--- Records provided Enclosed Below ---
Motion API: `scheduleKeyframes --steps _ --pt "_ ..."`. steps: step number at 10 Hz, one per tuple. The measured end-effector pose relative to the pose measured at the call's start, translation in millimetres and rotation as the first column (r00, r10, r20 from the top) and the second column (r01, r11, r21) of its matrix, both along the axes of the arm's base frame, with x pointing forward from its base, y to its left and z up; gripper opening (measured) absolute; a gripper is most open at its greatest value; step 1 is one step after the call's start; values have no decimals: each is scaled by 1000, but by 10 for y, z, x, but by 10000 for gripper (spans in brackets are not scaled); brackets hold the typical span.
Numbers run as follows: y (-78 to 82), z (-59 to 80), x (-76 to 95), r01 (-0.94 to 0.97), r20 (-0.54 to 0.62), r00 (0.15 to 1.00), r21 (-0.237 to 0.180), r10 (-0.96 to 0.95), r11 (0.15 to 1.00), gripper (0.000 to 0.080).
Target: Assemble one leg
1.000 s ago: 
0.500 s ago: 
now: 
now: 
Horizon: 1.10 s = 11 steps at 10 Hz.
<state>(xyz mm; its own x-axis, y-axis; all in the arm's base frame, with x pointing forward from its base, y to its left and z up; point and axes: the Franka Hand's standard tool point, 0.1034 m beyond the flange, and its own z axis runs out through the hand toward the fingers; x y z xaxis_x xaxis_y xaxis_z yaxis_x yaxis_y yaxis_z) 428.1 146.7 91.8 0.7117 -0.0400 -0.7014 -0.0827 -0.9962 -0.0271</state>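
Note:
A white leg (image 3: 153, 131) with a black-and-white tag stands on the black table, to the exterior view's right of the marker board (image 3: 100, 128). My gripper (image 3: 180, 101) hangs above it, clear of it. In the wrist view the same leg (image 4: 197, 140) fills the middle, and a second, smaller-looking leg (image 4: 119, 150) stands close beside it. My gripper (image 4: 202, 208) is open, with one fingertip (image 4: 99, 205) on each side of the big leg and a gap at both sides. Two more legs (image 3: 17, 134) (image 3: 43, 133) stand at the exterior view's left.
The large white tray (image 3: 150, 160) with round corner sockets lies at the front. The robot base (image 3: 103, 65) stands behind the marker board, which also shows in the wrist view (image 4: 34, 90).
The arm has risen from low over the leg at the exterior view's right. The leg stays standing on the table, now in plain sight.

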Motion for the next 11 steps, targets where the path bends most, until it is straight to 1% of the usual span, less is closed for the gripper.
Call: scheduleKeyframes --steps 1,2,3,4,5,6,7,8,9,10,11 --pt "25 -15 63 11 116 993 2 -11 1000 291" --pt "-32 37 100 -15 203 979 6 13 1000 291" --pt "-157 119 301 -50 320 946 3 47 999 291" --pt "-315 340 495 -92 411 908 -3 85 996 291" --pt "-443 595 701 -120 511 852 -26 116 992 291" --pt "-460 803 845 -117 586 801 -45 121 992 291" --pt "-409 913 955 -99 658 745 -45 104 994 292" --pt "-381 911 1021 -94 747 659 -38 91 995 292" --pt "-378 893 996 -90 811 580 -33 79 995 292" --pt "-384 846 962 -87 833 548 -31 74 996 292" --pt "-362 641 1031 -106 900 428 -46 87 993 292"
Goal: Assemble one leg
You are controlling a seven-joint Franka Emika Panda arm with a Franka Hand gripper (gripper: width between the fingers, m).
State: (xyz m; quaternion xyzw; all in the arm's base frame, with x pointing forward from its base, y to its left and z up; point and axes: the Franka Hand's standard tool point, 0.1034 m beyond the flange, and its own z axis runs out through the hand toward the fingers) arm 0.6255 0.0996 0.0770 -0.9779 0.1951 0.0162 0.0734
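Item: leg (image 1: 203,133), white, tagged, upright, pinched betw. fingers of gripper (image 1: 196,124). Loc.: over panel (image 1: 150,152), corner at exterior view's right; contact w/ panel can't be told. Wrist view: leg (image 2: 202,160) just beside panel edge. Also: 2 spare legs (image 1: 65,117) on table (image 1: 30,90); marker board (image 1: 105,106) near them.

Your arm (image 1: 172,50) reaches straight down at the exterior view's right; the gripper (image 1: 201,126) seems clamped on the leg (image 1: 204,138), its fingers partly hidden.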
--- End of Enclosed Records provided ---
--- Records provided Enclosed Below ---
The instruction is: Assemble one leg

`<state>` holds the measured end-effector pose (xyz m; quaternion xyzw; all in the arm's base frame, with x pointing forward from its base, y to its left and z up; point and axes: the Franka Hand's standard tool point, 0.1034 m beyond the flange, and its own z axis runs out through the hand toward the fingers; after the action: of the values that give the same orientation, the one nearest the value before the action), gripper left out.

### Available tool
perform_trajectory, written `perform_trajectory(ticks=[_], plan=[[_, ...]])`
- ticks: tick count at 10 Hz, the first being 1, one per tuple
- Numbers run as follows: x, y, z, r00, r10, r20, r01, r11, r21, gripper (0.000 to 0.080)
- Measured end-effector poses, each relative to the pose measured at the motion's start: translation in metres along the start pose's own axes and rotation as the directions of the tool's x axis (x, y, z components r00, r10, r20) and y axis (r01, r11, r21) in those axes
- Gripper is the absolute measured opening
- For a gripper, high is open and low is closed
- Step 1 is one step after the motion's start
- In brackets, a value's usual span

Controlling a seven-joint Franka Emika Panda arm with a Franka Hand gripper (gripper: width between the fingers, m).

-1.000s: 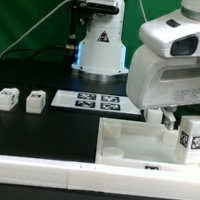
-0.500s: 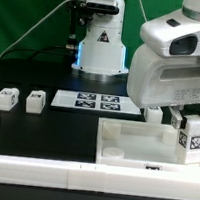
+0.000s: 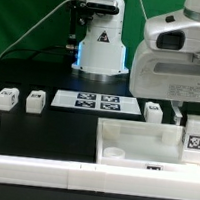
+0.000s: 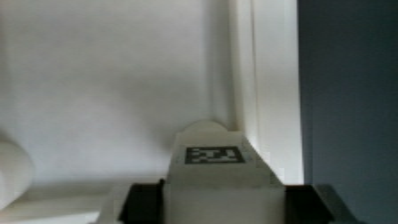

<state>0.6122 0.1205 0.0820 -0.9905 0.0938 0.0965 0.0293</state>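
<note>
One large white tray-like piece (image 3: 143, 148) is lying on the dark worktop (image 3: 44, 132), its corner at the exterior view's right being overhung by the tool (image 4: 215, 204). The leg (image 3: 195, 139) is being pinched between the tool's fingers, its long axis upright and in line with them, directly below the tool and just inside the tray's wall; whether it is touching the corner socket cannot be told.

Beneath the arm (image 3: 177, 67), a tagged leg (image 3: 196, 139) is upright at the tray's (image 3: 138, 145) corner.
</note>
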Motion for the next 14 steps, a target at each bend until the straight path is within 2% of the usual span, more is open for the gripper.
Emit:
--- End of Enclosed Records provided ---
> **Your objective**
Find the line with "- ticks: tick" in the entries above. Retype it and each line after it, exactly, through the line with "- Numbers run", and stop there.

> **Response below**
- ticks: tick count at 10 Hz, the first being 1, one per tuple
- Numbers run as follows: x, y, z, r00, r10, r20, r01, r11, r21, gripper (0.000 to 0.080)

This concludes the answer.